Section 84 is the source of all the state-level variation in RERA implementation — it gives state governments broad rule-making powers on every operational matter in the Act. Understanding Section 84 explains why a homebuyer dealing with MahaRERA in Mumbai has a different experience from one dealing with K-RERA in Bengaluru or HRERA in Gurugram. **What states can prescribe under Section 84:** *Registration fees (Section 84(2)(a)):* Every state sets its own RERA registration fee — calculated differently (per unit, per square metre, or percentage of project cost). MahaRERA charges ₹10 per sq metre for residential projects; Karnataka charges differently. This variation directly affects builder costs. *Escrow account operation (Section 84(2)(b)):* The manner of depositing and withdrawing from the 70% escrow account is set by state rules. MahaRERA requires quarterly CA certification for withdrawals; some states allow engineer-only certification. *Interest rate for compensation (Section 84(2)(c)):* This is the critical rule — the 'SBI MCLR+2%' rate that applies to both Section 18 delay compensation and Section 19(7) allottee payment delay is set by state rules. Most states have chosen SBI MCLR+2%; a few have minor variations. *Agreement for sale format (Section 84(2)(e)):* The prescribed format for the mandatory agreement under Section 13 is state-specific. MahaRERA's prescribed format is extremely detailed — running to 60+ clauses; some states have simpler formats. *Compounding fee (Section 84(2)(h)):* The fee for compounding RERA offences under Section 66 is set by state rules — varying from state to state. **Why this matters for homebuyers:** A buyer purchasing a flat in Maharashtra should understand MahaRERA rules; a buyer in Karnataka should understand KRERA rules. While the central RERA framework is the same, the operational details — fees, timelines, formats, interest rates, and procedures — are all state-specific. Forum for People's Collective Efforts (2021) confirmed that states cannot use this rule-making power to dilute RERA's core consumer protections — Section 84 enables implementation variation, not substantive reduction.

Questions & Answers

Section 84 gives state governments broad power to make rules on operational matters — registration fees, interest rates, agreement formats, escrow procedures, and compounding fees. While the central RERA framework is uniform, these state rules create genuine differences in how RERA operates on the ground in each state.

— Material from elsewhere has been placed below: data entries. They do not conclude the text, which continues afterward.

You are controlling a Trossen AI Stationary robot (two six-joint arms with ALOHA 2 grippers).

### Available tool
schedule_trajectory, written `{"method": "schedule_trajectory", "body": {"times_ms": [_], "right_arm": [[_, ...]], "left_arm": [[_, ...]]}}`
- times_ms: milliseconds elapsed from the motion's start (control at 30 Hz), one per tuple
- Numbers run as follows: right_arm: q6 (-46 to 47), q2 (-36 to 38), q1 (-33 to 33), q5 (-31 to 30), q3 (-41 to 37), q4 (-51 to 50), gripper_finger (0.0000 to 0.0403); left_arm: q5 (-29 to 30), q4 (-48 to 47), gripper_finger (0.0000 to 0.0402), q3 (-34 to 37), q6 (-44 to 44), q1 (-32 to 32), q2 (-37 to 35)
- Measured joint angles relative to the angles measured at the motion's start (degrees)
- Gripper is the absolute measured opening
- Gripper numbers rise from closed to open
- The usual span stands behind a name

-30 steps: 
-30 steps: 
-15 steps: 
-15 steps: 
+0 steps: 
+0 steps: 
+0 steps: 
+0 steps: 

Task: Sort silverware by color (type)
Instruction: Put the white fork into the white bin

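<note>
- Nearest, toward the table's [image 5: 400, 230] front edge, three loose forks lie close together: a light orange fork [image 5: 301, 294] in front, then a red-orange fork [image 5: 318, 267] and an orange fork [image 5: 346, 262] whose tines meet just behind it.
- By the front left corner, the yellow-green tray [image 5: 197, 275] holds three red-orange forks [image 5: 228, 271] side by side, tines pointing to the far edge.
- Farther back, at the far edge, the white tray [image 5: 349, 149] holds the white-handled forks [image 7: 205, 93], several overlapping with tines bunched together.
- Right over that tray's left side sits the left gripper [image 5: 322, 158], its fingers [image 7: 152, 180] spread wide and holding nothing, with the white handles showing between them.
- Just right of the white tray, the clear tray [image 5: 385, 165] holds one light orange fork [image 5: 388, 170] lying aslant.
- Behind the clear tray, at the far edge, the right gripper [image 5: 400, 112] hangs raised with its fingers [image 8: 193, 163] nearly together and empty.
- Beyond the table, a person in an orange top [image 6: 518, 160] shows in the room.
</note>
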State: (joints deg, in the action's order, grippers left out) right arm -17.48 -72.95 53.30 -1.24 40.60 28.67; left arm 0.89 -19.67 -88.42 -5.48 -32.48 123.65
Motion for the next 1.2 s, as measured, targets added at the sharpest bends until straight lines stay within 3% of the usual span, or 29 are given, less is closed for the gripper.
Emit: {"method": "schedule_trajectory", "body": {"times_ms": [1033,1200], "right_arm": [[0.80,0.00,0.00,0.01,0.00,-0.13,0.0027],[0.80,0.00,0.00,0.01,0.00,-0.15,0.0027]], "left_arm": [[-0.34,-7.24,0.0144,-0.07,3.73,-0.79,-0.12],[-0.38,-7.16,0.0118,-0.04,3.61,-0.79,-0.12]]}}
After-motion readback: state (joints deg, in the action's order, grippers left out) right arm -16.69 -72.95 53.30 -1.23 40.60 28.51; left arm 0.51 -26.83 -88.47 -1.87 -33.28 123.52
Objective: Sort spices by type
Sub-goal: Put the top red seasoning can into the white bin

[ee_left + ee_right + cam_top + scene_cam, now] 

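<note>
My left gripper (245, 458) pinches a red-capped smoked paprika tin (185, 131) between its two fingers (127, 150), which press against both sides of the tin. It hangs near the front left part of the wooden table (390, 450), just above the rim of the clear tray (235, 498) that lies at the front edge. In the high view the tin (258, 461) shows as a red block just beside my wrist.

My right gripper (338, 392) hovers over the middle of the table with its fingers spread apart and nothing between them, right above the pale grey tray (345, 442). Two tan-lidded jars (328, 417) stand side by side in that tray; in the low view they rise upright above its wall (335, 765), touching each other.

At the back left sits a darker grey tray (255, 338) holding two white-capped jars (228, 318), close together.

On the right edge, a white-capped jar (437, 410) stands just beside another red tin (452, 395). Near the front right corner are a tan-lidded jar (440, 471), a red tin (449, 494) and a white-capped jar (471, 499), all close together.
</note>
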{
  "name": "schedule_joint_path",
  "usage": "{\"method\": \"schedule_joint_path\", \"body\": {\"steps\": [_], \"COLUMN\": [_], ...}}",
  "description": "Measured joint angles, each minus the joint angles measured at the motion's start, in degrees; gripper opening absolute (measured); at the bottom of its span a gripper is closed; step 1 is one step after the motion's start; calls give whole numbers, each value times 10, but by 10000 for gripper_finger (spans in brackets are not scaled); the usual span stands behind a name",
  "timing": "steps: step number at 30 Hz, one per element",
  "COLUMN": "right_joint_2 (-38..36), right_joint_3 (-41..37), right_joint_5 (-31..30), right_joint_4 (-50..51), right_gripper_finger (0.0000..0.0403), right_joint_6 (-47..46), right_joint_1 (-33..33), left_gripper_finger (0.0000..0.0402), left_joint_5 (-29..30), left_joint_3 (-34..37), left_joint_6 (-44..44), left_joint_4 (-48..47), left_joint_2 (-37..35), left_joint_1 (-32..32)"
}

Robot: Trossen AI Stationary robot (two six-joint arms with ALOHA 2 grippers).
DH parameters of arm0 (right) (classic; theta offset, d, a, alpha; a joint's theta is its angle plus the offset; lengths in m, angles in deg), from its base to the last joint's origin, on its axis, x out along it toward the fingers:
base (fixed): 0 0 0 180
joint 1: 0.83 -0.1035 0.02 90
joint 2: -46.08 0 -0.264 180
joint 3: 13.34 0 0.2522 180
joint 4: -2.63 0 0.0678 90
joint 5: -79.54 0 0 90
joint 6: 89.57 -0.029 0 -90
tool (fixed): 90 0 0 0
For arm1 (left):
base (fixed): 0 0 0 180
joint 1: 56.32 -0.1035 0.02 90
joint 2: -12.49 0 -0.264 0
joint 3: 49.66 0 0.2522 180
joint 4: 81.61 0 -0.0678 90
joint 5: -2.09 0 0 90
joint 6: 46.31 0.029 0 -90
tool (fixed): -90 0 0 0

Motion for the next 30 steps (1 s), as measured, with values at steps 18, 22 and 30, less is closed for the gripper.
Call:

No. The Supreme Court in Forum for People's Collective Efforts (2021) clarified that Section 84 is an implementation power — states can set operational details but cannot use rules to undermine RERA's core consumer protections (registration mandate, 70% escrow, compensation rights). Rules that contradict or bypass the central Act's protections are unconstitutional.
The rate is set by each state under Section 84(2)(c) — so it can vary. Most states have prescribed SBI MCLR+2% per annum, but there are minor variations. Always check your specific state RERA rules for the applicable interest rate — your state RERA's website will have the current prescribed rate.